> _WORK INSTRUCTION_:
Your answer should be every line of the records that contains the word "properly".

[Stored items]

════════

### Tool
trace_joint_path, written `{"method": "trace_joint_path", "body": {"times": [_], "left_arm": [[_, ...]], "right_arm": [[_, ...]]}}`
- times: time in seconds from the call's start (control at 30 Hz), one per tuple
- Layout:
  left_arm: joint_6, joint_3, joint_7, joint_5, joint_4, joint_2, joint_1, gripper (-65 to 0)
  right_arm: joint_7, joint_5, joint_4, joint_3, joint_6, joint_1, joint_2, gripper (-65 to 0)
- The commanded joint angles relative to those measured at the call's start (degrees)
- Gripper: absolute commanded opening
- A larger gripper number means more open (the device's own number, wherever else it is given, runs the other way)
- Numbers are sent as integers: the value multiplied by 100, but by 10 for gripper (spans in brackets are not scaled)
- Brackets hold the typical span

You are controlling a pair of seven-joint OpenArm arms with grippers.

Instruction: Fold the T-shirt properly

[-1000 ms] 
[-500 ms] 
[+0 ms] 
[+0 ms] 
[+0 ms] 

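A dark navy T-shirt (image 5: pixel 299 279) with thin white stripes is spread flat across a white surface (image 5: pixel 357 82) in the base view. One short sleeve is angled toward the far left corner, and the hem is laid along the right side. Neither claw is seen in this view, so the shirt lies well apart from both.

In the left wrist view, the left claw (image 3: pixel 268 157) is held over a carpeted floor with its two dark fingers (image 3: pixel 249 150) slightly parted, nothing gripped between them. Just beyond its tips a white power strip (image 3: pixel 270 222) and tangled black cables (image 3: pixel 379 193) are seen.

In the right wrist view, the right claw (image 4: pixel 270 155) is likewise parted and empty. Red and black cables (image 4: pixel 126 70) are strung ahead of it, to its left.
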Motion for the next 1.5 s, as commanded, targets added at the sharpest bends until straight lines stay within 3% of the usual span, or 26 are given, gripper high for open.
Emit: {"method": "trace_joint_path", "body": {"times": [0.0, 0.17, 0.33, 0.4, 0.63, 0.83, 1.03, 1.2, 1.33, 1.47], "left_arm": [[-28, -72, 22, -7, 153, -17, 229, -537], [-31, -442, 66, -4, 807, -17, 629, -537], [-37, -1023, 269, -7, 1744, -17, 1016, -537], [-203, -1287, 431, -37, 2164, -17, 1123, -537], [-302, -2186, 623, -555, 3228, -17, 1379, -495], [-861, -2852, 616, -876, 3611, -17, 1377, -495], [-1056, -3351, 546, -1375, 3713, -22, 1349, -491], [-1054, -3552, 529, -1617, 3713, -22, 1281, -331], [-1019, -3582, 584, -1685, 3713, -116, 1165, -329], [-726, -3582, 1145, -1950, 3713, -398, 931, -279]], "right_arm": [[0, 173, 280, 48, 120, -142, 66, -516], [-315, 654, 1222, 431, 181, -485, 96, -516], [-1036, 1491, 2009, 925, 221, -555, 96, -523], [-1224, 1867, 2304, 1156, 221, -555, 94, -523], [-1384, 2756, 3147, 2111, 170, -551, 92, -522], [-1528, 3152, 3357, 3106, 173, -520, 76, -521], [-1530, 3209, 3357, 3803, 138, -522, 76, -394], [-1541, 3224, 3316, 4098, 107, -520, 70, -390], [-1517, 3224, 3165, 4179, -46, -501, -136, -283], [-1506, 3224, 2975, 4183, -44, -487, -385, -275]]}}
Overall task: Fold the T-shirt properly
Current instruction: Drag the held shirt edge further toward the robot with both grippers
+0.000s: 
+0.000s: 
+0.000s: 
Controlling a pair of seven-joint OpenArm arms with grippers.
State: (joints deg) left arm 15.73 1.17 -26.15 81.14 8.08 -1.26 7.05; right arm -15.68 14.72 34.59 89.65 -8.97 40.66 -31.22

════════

> _SOLUTION FOR THIS EXERCISE_:
Instruction: Fold the T-shirt properly
Overall task: Fold the T-shirt properly

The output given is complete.